* **What is required**
All of the data must be written out verbatim, with pictures excluded.

[Dataset extract Boundary: Start]

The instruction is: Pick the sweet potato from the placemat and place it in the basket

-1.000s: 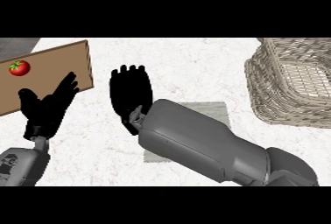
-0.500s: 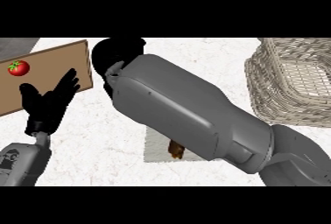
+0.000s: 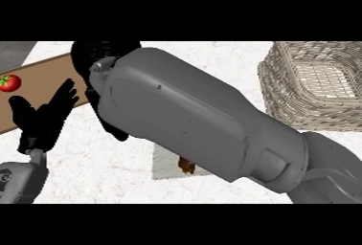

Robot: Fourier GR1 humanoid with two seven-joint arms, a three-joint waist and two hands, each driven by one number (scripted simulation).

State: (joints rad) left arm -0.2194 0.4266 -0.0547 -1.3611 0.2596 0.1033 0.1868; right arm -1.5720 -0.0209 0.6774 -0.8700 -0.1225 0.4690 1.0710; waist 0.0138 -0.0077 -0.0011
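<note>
Head view: sweet potato [image 3: 186, 166] lies on the placemat [image 3: 167, 165], mostly hidden under the right forearm; its long axis is unreadable. Right hand [image 3: 99, 52] sits beyond the placemat, fingers indiscernible. Left hand [image 3: 44, 117] rests open, left of it. Basket [image 3: 318, 86] stands far right.

My right forearm [image 3: 191, 119] lies across the placemat [image 3: 167, 167], covering nearly all of it. Left of the placemat my left robot hand [image 3: 44, 119] stands open beside the cutting board [image 3: 42, 95] with its tomato [image 3: 8, 83]. Right of the placemat, the basket [image 3: 314, 81] stands on open bench [image 3: 219, 57].
</note>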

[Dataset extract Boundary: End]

* **Expected answer**
The instruction is: Pick the sweet potato from the placemat and place it in the basket

-1.000s: 
-0.500s: 
+0.000s: 

Robot: Fourier GR1 humanoid with two seven-joint arms, a three-joint waist and two hands, each driven by one number (scripted simulation).

State: (joints rad) left arm -0.2194 0.4266 -0.0547 -1.3611 0.2596 0.1033 0.1868; right arm -1.5720 -0.0209 0.6774 -0.8700 -0.1225 0.4690 1.0710; waist 0.0138 -0.0077 -0.0011
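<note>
Head view: sweet potato [image 3: 186, 166] lies on the placemat [image 3: 167, 165], mostly hidden under the right forearm; its long axis is unreadable. Right hand [image 3: 99, 52] sits beyond the placemat, fingers indiscernible. Left hand [image 3: 44, 117] rests open, left of it. Basket [image 3: 318, 86] stands far right.

My right forearm [image 3: 191, 119] lies across the placemat [image 3: 167, 167], covering nearly all of it. Left of the placemat my left robot hand [image 3: 44, 119] stands open beside the cutting board [image 3: 42, 95] with its tomato [image 3: 8, 83]. Right of the placemat, the basket [image 3: 314, 81] stands on open bench [image 3: 219, 57].
</note>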

Nothing further is needed for the exercise.